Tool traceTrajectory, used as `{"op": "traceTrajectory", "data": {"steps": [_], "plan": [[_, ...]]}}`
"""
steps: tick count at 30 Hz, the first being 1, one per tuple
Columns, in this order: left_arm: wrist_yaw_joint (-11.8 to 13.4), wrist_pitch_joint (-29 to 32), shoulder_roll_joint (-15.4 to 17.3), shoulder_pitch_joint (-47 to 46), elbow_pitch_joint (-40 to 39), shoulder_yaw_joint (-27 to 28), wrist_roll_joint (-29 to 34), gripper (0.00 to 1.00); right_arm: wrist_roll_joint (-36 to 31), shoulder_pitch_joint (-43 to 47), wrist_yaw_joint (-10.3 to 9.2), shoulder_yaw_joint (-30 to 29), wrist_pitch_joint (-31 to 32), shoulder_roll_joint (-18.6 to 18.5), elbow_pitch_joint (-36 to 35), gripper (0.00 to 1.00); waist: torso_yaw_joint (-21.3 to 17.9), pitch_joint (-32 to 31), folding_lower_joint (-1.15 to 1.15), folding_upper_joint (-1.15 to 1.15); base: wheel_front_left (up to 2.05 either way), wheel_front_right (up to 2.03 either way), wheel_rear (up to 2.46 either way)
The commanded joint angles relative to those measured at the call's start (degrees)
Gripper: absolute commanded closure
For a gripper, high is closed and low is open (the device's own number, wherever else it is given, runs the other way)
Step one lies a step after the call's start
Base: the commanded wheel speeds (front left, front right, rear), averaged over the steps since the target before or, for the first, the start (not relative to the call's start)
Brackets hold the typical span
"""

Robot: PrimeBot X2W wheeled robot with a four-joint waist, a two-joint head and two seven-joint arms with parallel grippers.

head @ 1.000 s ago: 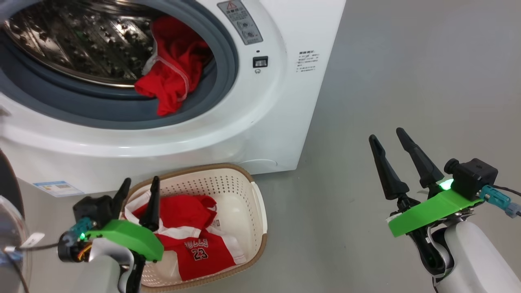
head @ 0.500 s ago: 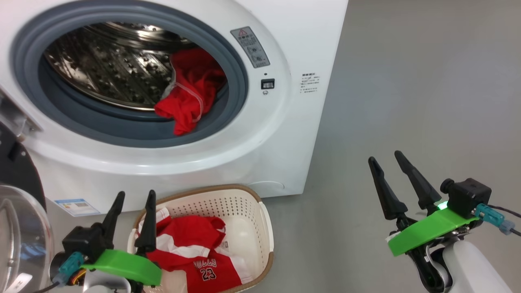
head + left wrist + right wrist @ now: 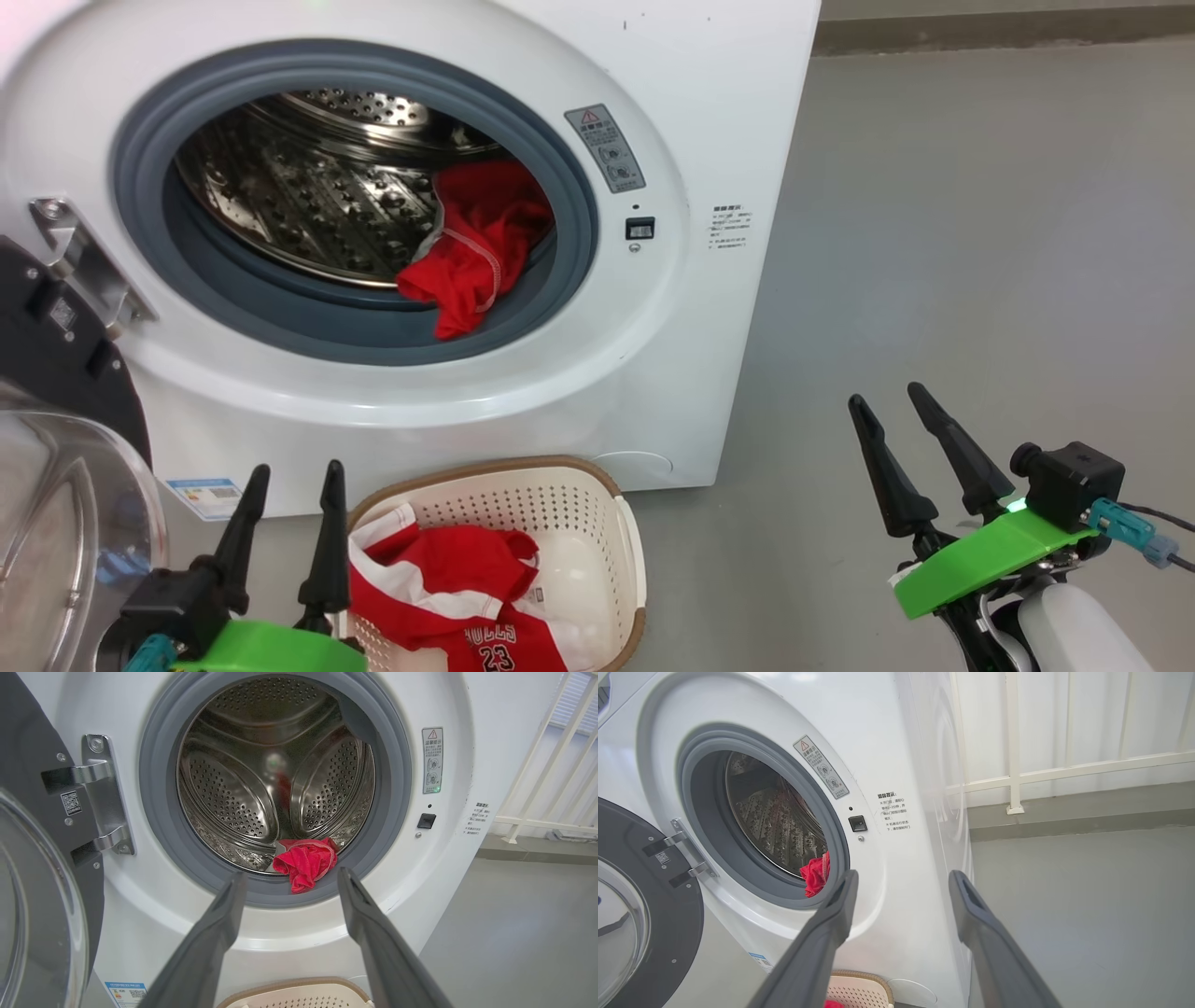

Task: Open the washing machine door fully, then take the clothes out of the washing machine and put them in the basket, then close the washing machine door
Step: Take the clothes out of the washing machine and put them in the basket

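Note:
The white washing machine (image 3: 672, 103) stands in front of me with its door (image 3: 56, 364) swung open at the left, black rim and clear glass bowl showing. One red piece of the clothes (image 3: 476, 252) hangs over the grey gasket at the drum's lower right, seen also as a red bundle (image 3: 306, 861) and a red edge (image 3: 815, 875). On the floor below, the cream basket (image 3: 523, 499) holds a red jersey (image 3: 448, 588) numbered 23. My left gripper (image 3: 295, 467) is open beside the basket's left end. My right gripper (image 3: 885, 394) is open over bare floor, right of the machine.
Grey floor (image 3: 980, 233) stretches to the right of the machine. A white railing (image 3: 1064, 770) runs behind it. The open door (image 3: 28, 826) with its steel hinge (image 3: 100, 793) juts out at the left. A blue label (image 3: 210, 495) marks the machine's lower left corner.
The whole head view has shifted, so the camera moved: more of the drum opening and the door now show. Both grippers stay open and empty; the clothes lie as before.

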Motion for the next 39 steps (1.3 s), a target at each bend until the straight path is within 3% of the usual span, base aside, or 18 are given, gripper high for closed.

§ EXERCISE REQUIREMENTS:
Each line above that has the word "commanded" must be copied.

§ WRITTEN ANSWER:
The commanded joint angles relative to those measured at the call's start (degrees)
Gripper: absolute commanded closure
Base: the commanded wheel speeds (front left, front right, rear), averaged over the steps since the target before or, for the first, the start (not relative to the call's start)

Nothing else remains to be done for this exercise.